R. Nachman's path brought him into conflict with everyone. He attacked the Haskalah, or Enlightenment, despite being influenced by them and agreeing somewhat with their programme. What he considered dangerous was not the particulars, but their outlook on life, and what their path would lead to in the spiritual life of Jews. Indeed, he set up his residence in Uman, which was a centre for the Haskalah movement. This is also where, three weeks before his death, he instructed his followers to celebrate Rosh ha-Shanah each year.
The other Hasidic masters R. Nachman accused of complacency and spiritual stagnation. They in turn considered him and his followers dangerous heretics, persecuting them both during and after his lifetime. Many are the accounts of bans, beatings, and being informed on to Tsarist and Soviet authorities.
R. Nachman apointed no succesor, and his followers are often known as the Dead Hasidim, for having no living tsaddik to lead them.

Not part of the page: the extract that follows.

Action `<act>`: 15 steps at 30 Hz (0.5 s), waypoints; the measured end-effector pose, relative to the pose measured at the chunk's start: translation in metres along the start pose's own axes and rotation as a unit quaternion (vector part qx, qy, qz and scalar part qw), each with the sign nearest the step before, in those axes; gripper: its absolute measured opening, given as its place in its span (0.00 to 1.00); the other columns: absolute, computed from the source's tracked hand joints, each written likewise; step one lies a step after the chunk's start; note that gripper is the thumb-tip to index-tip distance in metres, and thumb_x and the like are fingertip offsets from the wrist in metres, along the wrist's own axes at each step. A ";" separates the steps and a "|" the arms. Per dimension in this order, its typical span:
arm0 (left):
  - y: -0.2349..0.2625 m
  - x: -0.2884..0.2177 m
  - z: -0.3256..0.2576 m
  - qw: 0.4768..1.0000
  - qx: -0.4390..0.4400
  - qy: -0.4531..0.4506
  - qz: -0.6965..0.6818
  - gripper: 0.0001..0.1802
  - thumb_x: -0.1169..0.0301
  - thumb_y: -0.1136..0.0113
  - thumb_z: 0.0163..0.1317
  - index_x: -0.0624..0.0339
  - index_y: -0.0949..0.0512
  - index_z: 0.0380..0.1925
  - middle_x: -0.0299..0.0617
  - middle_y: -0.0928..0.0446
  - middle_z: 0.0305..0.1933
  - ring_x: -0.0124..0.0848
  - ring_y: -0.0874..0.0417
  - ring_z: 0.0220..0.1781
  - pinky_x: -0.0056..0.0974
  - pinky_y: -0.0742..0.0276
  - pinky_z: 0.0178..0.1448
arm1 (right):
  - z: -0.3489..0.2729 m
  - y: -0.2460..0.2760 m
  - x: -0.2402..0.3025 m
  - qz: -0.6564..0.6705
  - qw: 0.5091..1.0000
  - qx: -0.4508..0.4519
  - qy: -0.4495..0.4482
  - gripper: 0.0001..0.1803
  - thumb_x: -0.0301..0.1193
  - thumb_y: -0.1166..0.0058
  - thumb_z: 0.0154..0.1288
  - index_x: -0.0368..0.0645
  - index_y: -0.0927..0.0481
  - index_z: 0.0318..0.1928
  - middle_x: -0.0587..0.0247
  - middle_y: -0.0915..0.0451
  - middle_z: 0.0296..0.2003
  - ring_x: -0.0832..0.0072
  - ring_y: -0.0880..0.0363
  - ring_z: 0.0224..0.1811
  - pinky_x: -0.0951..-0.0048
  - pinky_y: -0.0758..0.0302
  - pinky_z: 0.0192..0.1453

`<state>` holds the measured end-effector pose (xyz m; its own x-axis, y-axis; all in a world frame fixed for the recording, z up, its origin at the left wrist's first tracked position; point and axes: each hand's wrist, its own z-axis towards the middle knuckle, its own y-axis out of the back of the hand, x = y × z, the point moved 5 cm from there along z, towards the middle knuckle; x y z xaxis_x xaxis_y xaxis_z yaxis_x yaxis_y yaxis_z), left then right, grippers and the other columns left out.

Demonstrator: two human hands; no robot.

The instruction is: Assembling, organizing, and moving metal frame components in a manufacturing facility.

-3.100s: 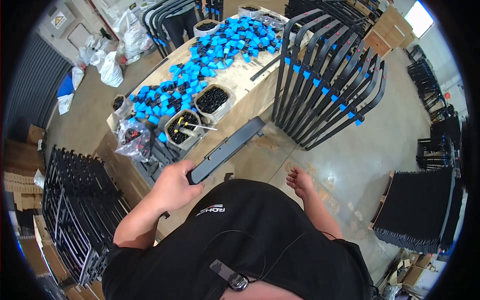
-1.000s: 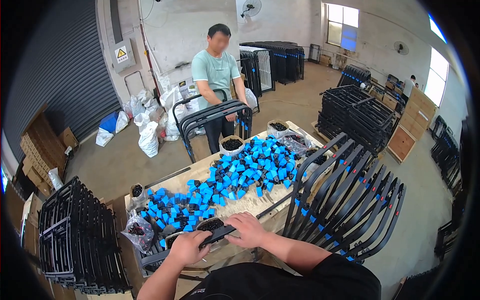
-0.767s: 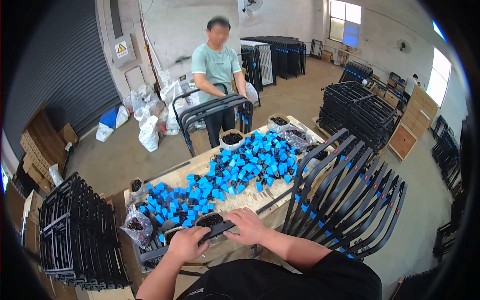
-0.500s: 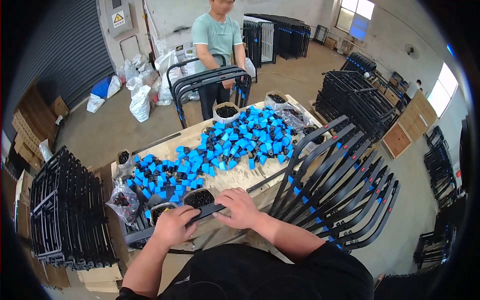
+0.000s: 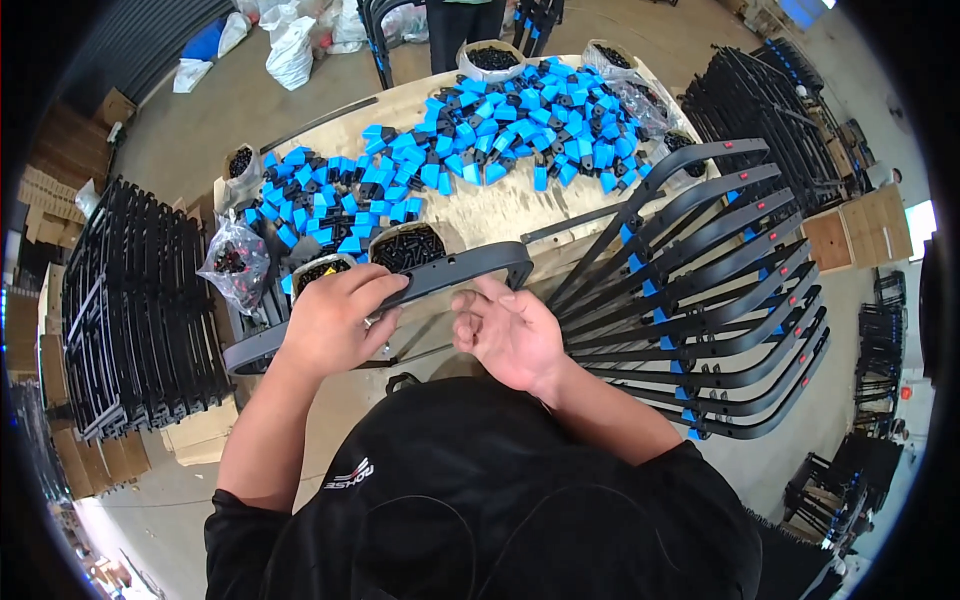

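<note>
My left hand (image 5: 335,322) grips a long black curved metal frame (image 5: 455,268) that lies across the near edge of the wooden table (image 5: 500,215). My right hand (image 5: 508,330) is just below the frame's right part, palm up with fingers curled; whether it holds a small part I cannot tell. Right behind the frame stand two round tubs of black screws (image 5: 410,246). A large heap of blue plastic pieces (image 5: 480,140) covers the table beyond them.
A row of black curved frames with blue pieces (image 5: 700,300) leans at my right. Stacks of black frames (image 5: 130,310) stand at my left. A clear bag of black parts (image 5: 232,265) is on the table's left. Another person's legs (image 5: 460,20) are at the far side.
My view has tilted down toward the table. Three seconds ago only my left hand held the frame below the table; now the frame rests at the table edge with both hands at it.
</note>
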<state>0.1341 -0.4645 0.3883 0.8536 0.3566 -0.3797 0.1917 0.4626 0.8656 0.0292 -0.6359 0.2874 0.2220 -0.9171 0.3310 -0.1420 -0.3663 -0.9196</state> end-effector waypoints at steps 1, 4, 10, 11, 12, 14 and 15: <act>0.001 -0.001 -0.001 1.000 -0.002 -0.003 0.000 0.18 0.71 0.29 0.53 0.54 0.18 0.46 0.43 0.17 0.44 0.44 0.14 0.38 0.44 0.17 0.40 | 0.003 0.002 -0.002 -0.002 1.000 0.001 0.003 0.25 0.43 0.51 0.66 0.49 0.26 0.61 0.59 0.21 0.47 0.67 0.25 0.42 0.65 0.31 0.50; 0.004 -0.004 -0.002 1.000 -0.014 -0.007 0.009 0.18 0.71 0.29 0.53 0.54 0.18 0.46 0.43 0.17 0.44 0.44 0.14 0.38 0.44 0.17 0.40 | 0.005 0.000 -0.005 0.022 1.000 0.014 -0.015 0.18 0.41 0.50 0.68 0.55 0.24 0.55 0.60 0.21 0.49 0.68 0.23 0.42 0.64 0.30 0.50; 0.012 -0.009 -0.003 0.999 -0.036 -0.026 0.021 0.19 0.68 0.29 0.52 0.51 0.18 0.46 0.41 0.17 0.43 0.44 0.14 0.37 0.44 0.17 0.39 | -0.007 0.013 -0.023 -0.037 0.997 -0.066 -0.010 0.19 0.37 0.51 0.71 0.54 0.25 0.60 0.62 0.21 0.53 0.68 0.23 0.43 0.65 0.29 0.51; 0.013 -0.011 -0.005 0.999 -0.025 -0.014 0.013 0.19 0.68 0.29 0.52 0.51 0.18 0.46 0.41 0.17 0.43 0.44 0.14 0.36 0.44 0.17 0.38 | -0.007 0.012 -0.022 -0.073 0.996 -0.046 0.001 0.20 0.37 0.51 0.71 0.54 0.25 0.61 0.62 0.22 0.54 0.68 0.23 0.43 0.65 0.29 0.52; 0.014 -0.011 -0.007 0.999 -0.027 -0.014 0.016 0.19 0.68 0.29 0.52 0.51 0.18 0.46 0.41 0.17 0.43 0.44 0.14 0.36 0.45 0.17 0.38 | -0.006 0.013 -0.024 -0.054 0.998 -0.031 -0.006 0.21 0.37 0.50 0.71 0.53 0.25 0.62 0.62 0.22 0.54 0.67 0.24 0.43 0.65 0.29 0.52; 0.016 -0.011 -0.012 1.000 -0.021 -0.008 0.014 0.19 0.67 0.29 0.52 0.50 0.18 0.46 0.40 0.17 0.43 0.45 0.14 0.34 0.45 0.17 0.37 | -0.007 0.000 -0.022 -0.018 0.999 -0.015 -0.044 0.23 0.40 0.54 0.71 0.50 0.27 0.64 0.62 0.21 0.54 0.69 0.24 0.42 0.65 0.30 0.52; 0.019 -0.012 -0.010 0.999 -0.030 -0.013 0.018 0.19 0.67 0.29 0.52 0.50 0.18 0.46 0.40 0.17 0.43 0.45 0.14 0.34 0.45 0.17 0.37 | -0.004 -0.003 -0.017 -0.026 0.999 -0.008 -0.041 0.23 0.40 0.54 0.71 0.50 0.27 0.64 0.62 0.21 0.54 0.69 0.24 0.42 0.65 0.30 0.52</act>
<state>0.1230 -0.4519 0.4065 0.8718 0.3538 -0.3387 0.1310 0.4978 0.8573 0.0224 -0.6200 0.2850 0.3075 -0.8809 0.3599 -0.1432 -0.4167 -0.8977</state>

"A great mitzvah[2] is to be ever joyful."[3]
One of R. Nachman's main preoccupations was with finding joy, or, rather, that sorrow gets in the way of worshipping and drawing closer to God. One of his better known statements is one in which he compared life with crossing a narrow bridge. "And know, that a man must pass over a narrow, narrow bridge, and the point and principle is that he fear not at all."[4]
The following is a further example of his philosophy, of how he sought to find the joy in even what appeared to be hopeless situations.
"And you have withheld some of God from him, and have crowned him with honour and splendour."
(Psalm 8)

It is known that whatever is missing in man, be it spiritual or be it temporal, is because of the lack of the Shechinah,[5] which is as God. And this is [the meaning of] 'And you have withheld', certainly, some of God, that is, the lack is certainly on God's part, that is, the Shechinah. But when a man knows that the lack is from above and from below, he will definitely have great sorrow and sadness, and wont be able to worship Ha-Shem Yitbarach[6] with joy. Because of this he must answer to himself what am I and what is my life, for the King himself is telling me his shortcoming, and can there be a greater honour than that? From that he comes to a great joy, and his mochin[7] are become new again. And this is [the meaning of]: 'and have crowned him with honour and splendour.' That is, by the honour and splendour which he has, that the King himself tells him of the lack, you have crowned him with new mochin.
-Likuttey Moharan, 89.

[1]Shivchey Moharan, Inyan ha-Machloket 1, 17a.

[2]Lit. a commandment, but also with the added meaning of an act of piety.

[3]Likuttey Moharan Tanina, 24.

[4]Likuttey Moharan Tanina, 48.

[5]Or Divine Presence. In the Kabbalah the Shechinah is personified as God's wife, who, as a result of going into exile when the temple was destroyed, became separated from her husband. The world will not return to a perfect state until the two are reunited.

[6]The Name, may He be blessed. Another term for God, used so as to avoid profaning God by too frequent a repetition of his name.

[7]Lit. brains. In Hasidism the term refers to states of consciousness.